What Are Attention Markets

Let's start with a challenge. Think about 'programmatic'... now stop. The term  is no longer a good description of what is going on in our industry. We challenge you to stop using that word to describe the industry. It's inaccurate and confusing. It's holding back the entire industry by misrepresenting the value propositions of advertising and marketing technologies. The word programmatic is defined as "of, relating to, resembling, or having a program." It means automation. Now, let me ask a simple question, is anyone using real-time bidding doing it primarily for reasons of automation? We would argue that not a single one does.  Automation  is probably last on a list of reasons that includes targeting, impression level decisions, and market driven prices. In today's advertising markets automation is not the cause, it is the effect. Having a place to buy and sell that reflects the wills and desires of market participants is the end-goal. Why are we collectively naming the industry 'automation'? This industry is about the time and attention people are willing to give to a message, it is about understanding economic decisions people need to make and providing them with suggestions.

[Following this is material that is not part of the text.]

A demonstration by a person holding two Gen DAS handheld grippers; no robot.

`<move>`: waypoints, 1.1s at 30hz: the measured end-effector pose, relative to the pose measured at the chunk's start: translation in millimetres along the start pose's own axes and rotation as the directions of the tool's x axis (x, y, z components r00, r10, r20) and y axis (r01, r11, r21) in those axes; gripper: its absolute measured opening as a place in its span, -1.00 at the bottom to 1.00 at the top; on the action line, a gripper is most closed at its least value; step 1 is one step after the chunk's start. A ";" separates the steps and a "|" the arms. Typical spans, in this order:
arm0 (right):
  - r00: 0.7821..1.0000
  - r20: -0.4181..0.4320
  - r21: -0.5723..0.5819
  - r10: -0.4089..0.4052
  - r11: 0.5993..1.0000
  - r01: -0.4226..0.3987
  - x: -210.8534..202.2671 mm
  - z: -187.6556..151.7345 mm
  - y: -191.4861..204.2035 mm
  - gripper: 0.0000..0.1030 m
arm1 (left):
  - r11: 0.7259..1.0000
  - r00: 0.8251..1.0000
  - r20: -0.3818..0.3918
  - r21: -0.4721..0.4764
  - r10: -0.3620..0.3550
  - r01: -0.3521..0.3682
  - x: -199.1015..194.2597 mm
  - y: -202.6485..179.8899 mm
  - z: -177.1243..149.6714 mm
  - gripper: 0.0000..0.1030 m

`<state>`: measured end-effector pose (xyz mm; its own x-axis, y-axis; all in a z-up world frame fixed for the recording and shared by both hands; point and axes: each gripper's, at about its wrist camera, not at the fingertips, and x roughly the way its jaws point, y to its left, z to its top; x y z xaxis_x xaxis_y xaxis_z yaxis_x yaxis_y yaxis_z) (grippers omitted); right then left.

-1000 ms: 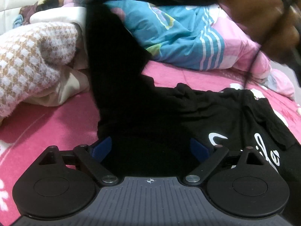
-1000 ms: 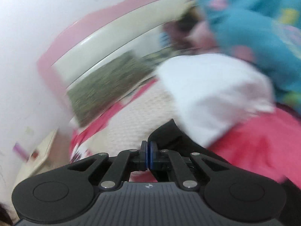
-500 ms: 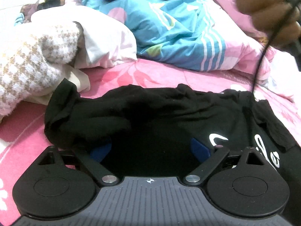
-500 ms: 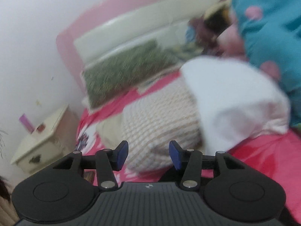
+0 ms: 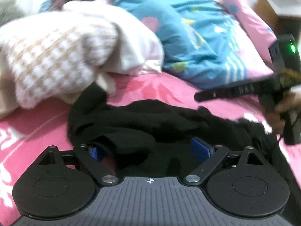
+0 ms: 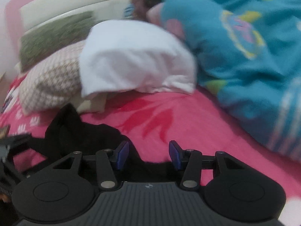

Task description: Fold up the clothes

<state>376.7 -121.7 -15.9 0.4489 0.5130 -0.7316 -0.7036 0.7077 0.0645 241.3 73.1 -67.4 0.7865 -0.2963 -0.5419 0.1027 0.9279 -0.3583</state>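
Bedspread [image 6: 188, 124], pink with red flower print, covers the bed; cream headboard [image 6: 62, 5] behind. Black shirt [image 5: 150, 118] lies crumpled on it, below checked pillow [image 5: 54, 60], white pillow [image 6: 135, 60] and blue quilt [image 5: 188, 37]. Left gripper [image 5: 150, 148] gapes wide over shirt cloth. Right gripper [image 6: 148, 152], jaws just parted, half-wide, grips nothing.

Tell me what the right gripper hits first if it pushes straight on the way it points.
Probably the pink bedsheet: the right gripper stands open, angled down at bare sheet, with the black garment just left of that line. Depth is hard to judge.
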 end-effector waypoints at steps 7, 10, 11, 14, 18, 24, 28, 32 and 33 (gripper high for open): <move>0.989 -0.139 -0.175 0.057 0.981 -0.081 43.4 2.4 25.4 -0.28 | 0.992 0.998 0.055 -0.124 0.032 -0.025 -0.4 21.3 5.5 0.76; 0.988 -0.148 -0.229 0.036 0.971 -0.070 49.0 -3.1 38.0 -0.57 | 0.989 0.996 0.063 -0.141 0.058 -0.048 3.7 25.5 6.8 0.63; 0.991 -0.129 -0.248 0.021 0.967 -0.053 46.7 -3.8 42.0 -0.74 | 0.988 0.996 0.065 -0.143 0.064 -0.054 4.4 26.2 7.2 0.61; 0.997 -0.069 -0.302 -0.022 0.953 0.000 39.8 -5.8 53.8 -0.98 | 0.987 0.993 0.082 -0.139 0.089 -0.077 5.5 26.3 8.6 0.52; 0.990 0.040 -0.355 -0.138 0.924 0.143 36.9 -4.1 62.2 -0.98 | 0.984 0.988 0.100 -0.149 0.118 -0.102 7.8 29.2 10.9 0.46; 0.954 0.115 -0.329 -0.277 0.896 0.300 70.3 -9.3 60.0 -0.97 | 0.983 0.986 0.097 -0.142 0.133 -0.119 12.1 30.1 9.7 0.44; 0.944 0.118 -0.269 -0.309 0.905 0.330 84.2 -6.7 50.7 -0.86 | 0.983 0.986 0.097 -0.136 0.135 -0.121 12.6 30.1 8.9 0.44; 0.959 0.118 -0.190 -0.259 0.942 0.278 57.4 7.8 31.7 -0.20 | 0.983 0.986 0.097 -0.136 0.134 -0.120 11.7 31.3 7.7 0.45; 0.965 0.124 -0.172 -0.232 0.952 0.251 45.6 10.7 25.0 -0.16 | 0.983 0.986 0.097 -0.136 0.134 -0.120 11.6 31.3 7.7 0.45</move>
<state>385.4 -75.4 -40.3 0.6648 0.3909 -0.6366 -0.6521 0.7193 -0.2393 258.4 100.5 -79.0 0.8483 -0.1459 -0.5090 -0.0764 0.9175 -0.3904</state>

In reality, something very real is traded in these markets. Its actually not even really media. In the end, it is all about what the advertising stands for. It stands for the time an attention of people you want to reach, that's it. Its about getting your message in front of people. It's about attention. Real-time bidding (also a poorly conceived name), programmatic direct, video, the nascent TV markets, and everything else from digital out-of-home to audio ads, are all members of the larger Attention Markets ecosystem.

Attention markets are what all the significant buyers want and, in many ways, it is also what the sellers want. If both sides can easily understand the value of an advertising opportunity, now and in the future, it is much easier to figure out what the 'markets' think things are worth. The markets are simply the entire collection of all buy orders and sell orders. This is where people's attention is bought and sold. We've all heard the adage "if  you're not paying, you're the product.' Well, these are the exact 'products' that are being traded in Attention Markets.

An impression is a unit of attention, a view is a unit of attention, a click is a unit of attention, and action is a unit of attention, even reach is a unit of attention. In market terms real-time bidding is a spot market, cash and carry. The larger environment is a broader fabric of technology to transact attention assets. Not all are automated.

There is a great report from McKinsey&Company (download link) that helps to put this in perspective. In short, McKinsey & Company estimate that the entire advertising industry is about $1.5 Trillion (with a T) dollars global. That's one and a half million millions! That's 2% of global GDP! And we don't trade this stuff in a market like all the other major parts of our economy? Yep.

So what does all that mean to you right now? Well, buckle your seat belt, the next decade may be the largest technology gold rush since the rise of social media. Let's add a little more perspective, all global oil production in 2013 was $3 Trillion according to research from BP. The entire global oil market is only twice the size of advertising. Stop and think about that for a moment.